*** Provided material ***

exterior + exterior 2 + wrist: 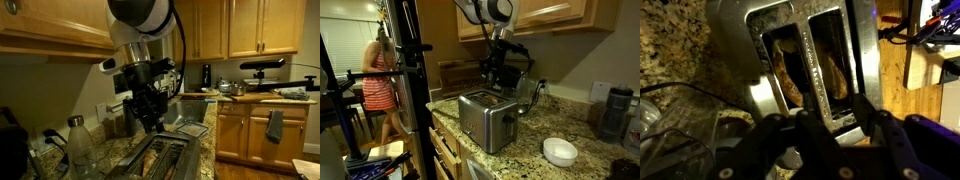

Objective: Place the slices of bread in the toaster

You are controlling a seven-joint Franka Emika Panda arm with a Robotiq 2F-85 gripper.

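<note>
The shiny silver toaster stands on the granite counter, in both exterior views. In the wrist view its metal top fills the frame, with two long slots. A golden-brown slice of bread stands in the left slot and another slice in the right one. My gripper hovers just above the toaster's near end, also seen as the gripper from outside. Its black fingers stand apart with nothing between them.
A white bowl lies on the counter near the toaster, and a dark container stands at the back. A glass jar stands beside the toaster. Wooden cabinets hang overhead. A person stands beyond the counter.
</note>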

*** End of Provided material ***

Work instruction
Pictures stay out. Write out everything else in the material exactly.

Task response
exterior + exterior 2 + wrist: 

Objective: Place the slices of bread in the toaster

You are controlling a seven-joint Franka Emika Panda arm with a Robotiq 2F-85 gripper.

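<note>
The shiny silver toaster stands on the granite counter, in both exterior views. In the wrist view its metal top fills the frame, with two long slots. A golden-brown slice of bread stands in the left slot and another slice in the right one. My gripper hovers just above the toaster's near end, also seen as the gripper from outside. Its black fingers stand apart with nothing between them.
A white bowl lies on the counter near the toaster, and a dark container stands at the back. A glass jar stands beside the toaster. Wooden cabinets hang overhead. A person stands beyond the counter.
</note>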

Nothing more remains in this exercise.